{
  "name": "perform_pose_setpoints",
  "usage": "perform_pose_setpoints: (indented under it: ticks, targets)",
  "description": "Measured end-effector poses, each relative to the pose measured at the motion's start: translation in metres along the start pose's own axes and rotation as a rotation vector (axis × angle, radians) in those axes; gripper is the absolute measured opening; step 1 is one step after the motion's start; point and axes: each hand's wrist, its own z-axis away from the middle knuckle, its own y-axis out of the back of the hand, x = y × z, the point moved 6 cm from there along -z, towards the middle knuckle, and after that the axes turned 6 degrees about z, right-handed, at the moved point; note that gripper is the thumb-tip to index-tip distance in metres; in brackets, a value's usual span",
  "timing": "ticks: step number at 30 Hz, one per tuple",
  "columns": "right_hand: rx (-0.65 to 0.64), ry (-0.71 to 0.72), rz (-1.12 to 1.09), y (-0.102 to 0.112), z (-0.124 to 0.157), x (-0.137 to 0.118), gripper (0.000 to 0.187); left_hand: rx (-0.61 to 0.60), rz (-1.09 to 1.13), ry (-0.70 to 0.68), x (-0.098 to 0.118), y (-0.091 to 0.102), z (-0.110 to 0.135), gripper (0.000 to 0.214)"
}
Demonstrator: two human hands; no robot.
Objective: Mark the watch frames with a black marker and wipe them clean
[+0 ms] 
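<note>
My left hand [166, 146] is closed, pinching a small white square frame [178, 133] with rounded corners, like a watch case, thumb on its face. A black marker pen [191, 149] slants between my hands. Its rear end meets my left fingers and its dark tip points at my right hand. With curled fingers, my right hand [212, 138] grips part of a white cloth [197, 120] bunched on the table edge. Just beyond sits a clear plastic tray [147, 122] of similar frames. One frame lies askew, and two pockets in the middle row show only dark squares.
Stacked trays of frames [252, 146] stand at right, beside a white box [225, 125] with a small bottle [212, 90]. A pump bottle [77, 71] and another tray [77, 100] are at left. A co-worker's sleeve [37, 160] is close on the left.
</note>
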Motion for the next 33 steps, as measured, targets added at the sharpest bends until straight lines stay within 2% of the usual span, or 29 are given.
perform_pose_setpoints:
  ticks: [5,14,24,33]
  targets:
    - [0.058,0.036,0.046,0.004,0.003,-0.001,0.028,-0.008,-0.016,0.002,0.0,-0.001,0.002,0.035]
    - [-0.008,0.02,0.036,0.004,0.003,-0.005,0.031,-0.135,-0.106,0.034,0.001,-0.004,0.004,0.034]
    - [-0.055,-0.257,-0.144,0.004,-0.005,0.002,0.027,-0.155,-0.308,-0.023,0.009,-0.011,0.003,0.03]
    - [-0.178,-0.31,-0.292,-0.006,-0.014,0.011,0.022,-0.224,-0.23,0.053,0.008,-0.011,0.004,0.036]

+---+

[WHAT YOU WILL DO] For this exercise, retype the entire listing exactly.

[PROBLEM SOLUTION]
{
  "name": "perform_pose_setpoints",
  "usage": "perform_pose_setpoints: (indented under it: ticks, targets)",
  "description": "Measured end-effector poses, each relative to the pose measured at the motion's start: translation in metres along the start pose's own axes and rotation as a rotation vector (axis × angle, radians) in those axes; gripper is the absolute measured opening; step 1 is one step after the motion's start; point and axes: each hand's wrist, its own z-axis away from the middle knuckle, its own y-axis out of the back of the hand, x = y × z, the point moved 6 cm from there along -z, towards the middle knuckle, and after that the axes turned 6 degrees about z, right-handed, at the moved point; note that gripper is the thumb-tip to index-tip distance in metres; in brackets, a value's usual span",
  "timing": "ticks: step number at 30 Hz, one per tuple",
  "columns": "right_hand: rx (-0.65 to 0.64), ry (-0.71 to 0.72), rz (-1.12 to 1.09), y (-0.102 to 0.112), z (-0.124 to 0.157), x (-0.137 to 0.118), gripper (0.000 to 0.187); left_hand: rx (-0.61 to 0.60), rz (-1.09 to 1.13), ry (-0.70 to 0.68), x (-0.098 to 0.118), y (-0.091 to 0.102), z (-0.110 to 0.135), gripper (0.000 to 0.214)"
}
Demonstrator: two human hands; no robot.
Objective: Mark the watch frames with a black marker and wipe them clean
[+0 ms] 
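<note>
My left hand [166, 146] is closed, pinching a small white square frame [178, 133] with rounded corners, like a watch case, thumb on its face. A black marker pen [191, 149] slants between my hands. Its rear end meets my left fingers and its dark tip points at my right hand. With curled fingers, my right hand [212, 138] grips part of a white cloth [197, 120] bunched on the table edge. Just beyond sits a clear plastic tray [147, 122] of similar frames. One frame lies askew, and two pockets in the middle row show only dark squares.
Stacked trays of frames [252, 146] stand at right, beside a white box [225, 125] with a small bottle [212, 90]. A pump bottle [77, 71] and another tray [77, 100] are at left. A co-worker's sleeve [37, 160] is close on the left.
</note>
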Motion for the next 33 steps, as measured, targets added at the sharpest bends until straight lines stay within 2% of the usual span, or 29 are given.
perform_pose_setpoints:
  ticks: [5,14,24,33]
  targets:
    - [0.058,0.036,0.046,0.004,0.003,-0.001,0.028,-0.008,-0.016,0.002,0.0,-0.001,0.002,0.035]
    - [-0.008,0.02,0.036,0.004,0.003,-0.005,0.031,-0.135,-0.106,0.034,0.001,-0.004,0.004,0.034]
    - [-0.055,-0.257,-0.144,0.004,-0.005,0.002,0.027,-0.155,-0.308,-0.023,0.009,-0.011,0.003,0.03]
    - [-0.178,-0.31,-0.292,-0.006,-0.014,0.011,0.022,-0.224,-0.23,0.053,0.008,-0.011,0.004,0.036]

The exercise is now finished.